Desde que era un pibe de Caballito que invitaba a sus amigos a escuchar el disco que acababa de comprarse, Hernán Cattáneo estuvo convencido del poder de la música. Se dedicó sin pausa a contagiar ese entusiasmo y a sostener su confianza en un estilo que entonces era nuevo y que con los años (las décadas) vería caer una carcasa de prejuicios.
La misma simpleza, complicidad y pasión del chico rubio y soñador que se gastaba hasta las monedas en el último vinilo sostuvieron la extraordinaria posibilidad de profesionalizarse, la carrera internacional que vino después, los máximos premios de una industria en apogeo, el éxito que aún hoy, a los 53, lo mantiene sin ceder bocado de su exquisitez entre los mejores del mundo. Es decir: la generosidad, el respeto y la humildad, más que diluirse, forjaron con los años sus señas de identidad. Por eso, cuando a comienzos de esta temporada muchos se preguntaban –y le preguntaban–, sin ahorrar dobles sentidos, qué iba a hacer un DJ en el Colón, desprovisto de irritación o fastidio, contestaba sencillamente: un show sinfónico de música electrónica.
"Tenemos que merecernos estar en el Teatro Colón". La primera presión era la propia. Que fuera una marca histórica (ser el primero siempre es estimulante) en un escenario tan relevante y simbólico le daría una nueva consagración y abriría la puerta a experiencias artísticas diferentes. Pero el desafío lo tenía entre el insomnio y la convicción. Si además de pruebas musicales tenía que rendir examen de buenas conductas, justo a él, un gentleman en todo sentido, la ocasión no podía intimidarlo.

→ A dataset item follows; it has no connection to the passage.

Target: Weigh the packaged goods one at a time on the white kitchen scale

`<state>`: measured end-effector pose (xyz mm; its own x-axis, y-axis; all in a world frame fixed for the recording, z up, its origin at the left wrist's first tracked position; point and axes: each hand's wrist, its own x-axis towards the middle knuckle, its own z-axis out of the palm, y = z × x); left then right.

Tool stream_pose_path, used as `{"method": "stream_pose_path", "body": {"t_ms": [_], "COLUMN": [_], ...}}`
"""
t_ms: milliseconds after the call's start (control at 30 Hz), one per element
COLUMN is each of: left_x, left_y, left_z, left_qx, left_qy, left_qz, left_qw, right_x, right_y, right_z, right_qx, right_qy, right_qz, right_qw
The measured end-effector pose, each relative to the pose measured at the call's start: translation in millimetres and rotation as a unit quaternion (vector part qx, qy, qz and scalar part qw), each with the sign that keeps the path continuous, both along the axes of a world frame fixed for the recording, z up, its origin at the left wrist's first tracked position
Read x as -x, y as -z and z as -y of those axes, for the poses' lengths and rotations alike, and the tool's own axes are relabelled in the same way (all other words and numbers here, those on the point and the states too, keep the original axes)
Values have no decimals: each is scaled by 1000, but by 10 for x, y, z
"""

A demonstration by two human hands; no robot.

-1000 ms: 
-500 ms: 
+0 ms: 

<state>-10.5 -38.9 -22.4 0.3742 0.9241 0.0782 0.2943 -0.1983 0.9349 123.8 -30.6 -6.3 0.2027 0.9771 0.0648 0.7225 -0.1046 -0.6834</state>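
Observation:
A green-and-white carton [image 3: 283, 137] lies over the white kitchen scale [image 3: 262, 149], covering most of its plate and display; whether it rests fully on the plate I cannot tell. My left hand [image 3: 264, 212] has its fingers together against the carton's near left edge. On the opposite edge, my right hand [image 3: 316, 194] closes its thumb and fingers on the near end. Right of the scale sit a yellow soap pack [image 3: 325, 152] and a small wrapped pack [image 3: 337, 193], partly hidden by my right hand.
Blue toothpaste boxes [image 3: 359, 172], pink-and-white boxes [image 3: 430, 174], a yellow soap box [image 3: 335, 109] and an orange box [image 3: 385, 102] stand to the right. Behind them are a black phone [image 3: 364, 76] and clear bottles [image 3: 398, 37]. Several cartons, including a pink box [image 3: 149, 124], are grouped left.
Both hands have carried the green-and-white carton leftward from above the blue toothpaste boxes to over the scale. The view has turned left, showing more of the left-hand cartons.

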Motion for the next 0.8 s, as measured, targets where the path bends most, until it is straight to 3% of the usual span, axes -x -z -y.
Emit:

Los malos agüeros se despejaron la primera noche de Connected, el espectáculo que montó con una orquesta de 50 instrumentos, músicos y cantantes invitados. Casi inmediatamente se cerró la grieta sobre el desembarco de nuevos públicos y sonidos en una sala que, por supuesto, hay que cuidar. "Nadie tiene que venir a quitarle el lugar a los artistas de la lírica y el ballet para los que fue creado este lugar; esta es solo una semana especial", recalcaba en febrero, cuando aún no estaba iniciada la temporada para los cuerpos estables. Esas cuatro funciones con entradas agotadas hicieron buena taquilla y ahuyentaron los fantasmas. Con la acústica pasó lo que tenía que pasar: fue una aliada. Una suerte de cancionero histórico del género maximizó lo melódico, perdió peso en lo rítmico e hizo despegar a una nave en viaje cinematográfico. Cattáneo y lo suyos habían encontrado a un buen copiloto: el director de orquesta Gerardo Gardelín tradujo esos sonidos ni tan raros ni tan nuevos al idioma de las cuerdas y los bronces, terminando de asegurar, así, un cauce afinado entre el underground y los hits, los temas propios y los de Chemical Brothers, Moby, Depeche Mode.
Este año, también, en el Palacio de la Legislatura, declararon al DJ personalidad destacada de la Cultura (de nuevo: el primero). Unas semanas más tarde, desde Ibiza, por WhatsApp, Cattáneo confirmaba antes que a nadie que tenía entre sus manos un premio –¡dos!– en los DJ Awards, especie de Oscar para este mundillo de beats, donde ya había ganado hace dieciocho veranos. Eso se llama vigencia. Y hacer aquello en lo que se cree durante 40 años todos los días de tu vida.